Anyway, there's even more in English of Mousavi's words first reported in the 25 April thread (1525 GMT: Mousavi Speaks Again. Mousavi told a group of war veterans today... source Kalemeh) here:

April 26, 2010 | Unregistered CommenterCatherine

The authorities are getting quite nervous as the anniversary of the 2009 election aproaches, GVF reports that Iranian daily Javan, affiliated with the Revolutionary Guards has published an article in its Sunday edition in which it has predicted the “assassination of a reformist figure” as part of a plot designed by the reformist themselves in order to cause “riots” in the country in the lead-up to the anniversary of the rigged election of June 2009.

April 26, 2010 | Unregistered CommenterCatherine

RE 0825 GMT: Whipping the NGOs Into Shape. Mohammad Reza Alipour, the Deputy Tehran Police Commander, said on Saturday that the police intend to organize non-governmental organizations in a “centralized” way. Alipour explained, “The police’s concern is that there is insufficient supervision over citizen organization and in some of them there is administrative chaos….”

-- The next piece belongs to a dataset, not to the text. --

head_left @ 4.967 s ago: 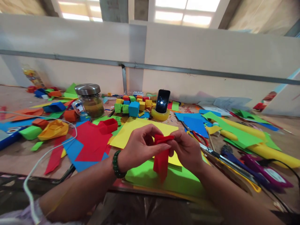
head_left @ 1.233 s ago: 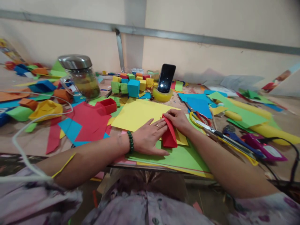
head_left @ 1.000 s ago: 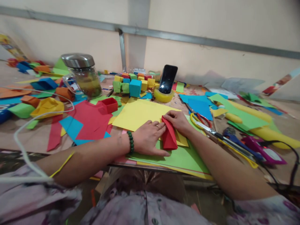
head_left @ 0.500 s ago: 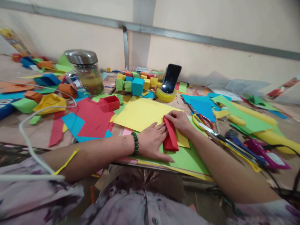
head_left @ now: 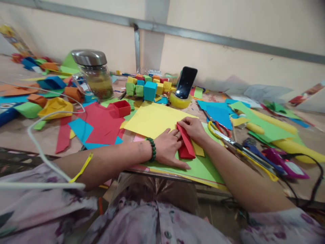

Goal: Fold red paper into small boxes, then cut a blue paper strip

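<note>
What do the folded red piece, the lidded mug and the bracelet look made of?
Folded red piece: matte paper or thin card; flat faces, creased edges.
Mug body: clear glass or hard plastic, since the liquid shows through.
Lid: probably metal, grey with a satin sheen.
Bracelet: glossy beads by their highlights; perhaps stone, glass or plastic.

Noted ahead of the left hand and right hand: a low lane over the flat yellow sheet, closed at its far end by the large blue cube and by the tape roll bearing the tilted phone. Leftward I can pass low over the red sheet; the red box and glass mug block further. White cable crosses my near left, over the sleeve. Right: scissors and cutter crowd the right forearm; little room there.
</note>
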### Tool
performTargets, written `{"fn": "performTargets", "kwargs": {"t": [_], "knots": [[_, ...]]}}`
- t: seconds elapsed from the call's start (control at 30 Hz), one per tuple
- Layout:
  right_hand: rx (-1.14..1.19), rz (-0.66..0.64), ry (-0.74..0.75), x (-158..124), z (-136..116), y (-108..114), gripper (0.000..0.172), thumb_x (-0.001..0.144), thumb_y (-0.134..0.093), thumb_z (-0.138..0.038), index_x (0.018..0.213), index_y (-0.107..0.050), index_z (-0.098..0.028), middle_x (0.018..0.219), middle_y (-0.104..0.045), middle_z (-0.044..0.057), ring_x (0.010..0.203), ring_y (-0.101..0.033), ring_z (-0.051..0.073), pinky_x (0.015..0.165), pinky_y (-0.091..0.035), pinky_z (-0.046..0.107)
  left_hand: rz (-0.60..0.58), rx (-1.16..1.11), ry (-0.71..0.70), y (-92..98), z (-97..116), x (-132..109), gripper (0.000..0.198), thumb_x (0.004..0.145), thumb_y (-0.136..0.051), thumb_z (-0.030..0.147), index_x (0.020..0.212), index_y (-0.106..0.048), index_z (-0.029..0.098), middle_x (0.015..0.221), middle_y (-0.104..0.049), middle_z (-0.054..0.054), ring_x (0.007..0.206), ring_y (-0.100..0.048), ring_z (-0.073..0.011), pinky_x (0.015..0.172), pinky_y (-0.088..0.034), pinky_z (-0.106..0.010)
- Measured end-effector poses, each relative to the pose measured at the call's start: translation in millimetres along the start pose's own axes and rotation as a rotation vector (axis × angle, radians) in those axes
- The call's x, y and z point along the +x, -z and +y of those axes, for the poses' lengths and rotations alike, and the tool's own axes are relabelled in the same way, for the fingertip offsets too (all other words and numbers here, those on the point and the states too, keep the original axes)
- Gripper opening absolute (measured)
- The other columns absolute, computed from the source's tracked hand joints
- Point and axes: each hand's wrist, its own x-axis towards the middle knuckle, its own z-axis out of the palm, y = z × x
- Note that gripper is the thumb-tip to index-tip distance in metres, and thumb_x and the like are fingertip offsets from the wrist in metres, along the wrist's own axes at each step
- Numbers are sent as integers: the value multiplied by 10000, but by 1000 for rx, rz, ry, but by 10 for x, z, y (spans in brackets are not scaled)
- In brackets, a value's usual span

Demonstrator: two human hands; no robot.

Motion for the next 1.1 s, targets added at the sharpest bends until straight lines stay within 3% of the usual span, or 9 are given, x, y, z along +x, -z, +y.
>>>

He's probably right. I'm sure that is one of the consequences of having kicked the Dutch organisation HIVOS out of Iran in 2007. Last month, I attended a lecture by the head of HIVOS' Iran programmes, and he said the programmes they ran with their partners in Iran taught proper administration techniques and practices to civil society groups.

April 26, 2010 | Unregistered CommenterCatherine

Fascinating. Rezai is extremely cautious and still seems to be well within Khamenei's good graces so if he is saying so clearly that "it can't go on like this" that is likely the prevailing wisdom among many even within the increasingly narrow establishment.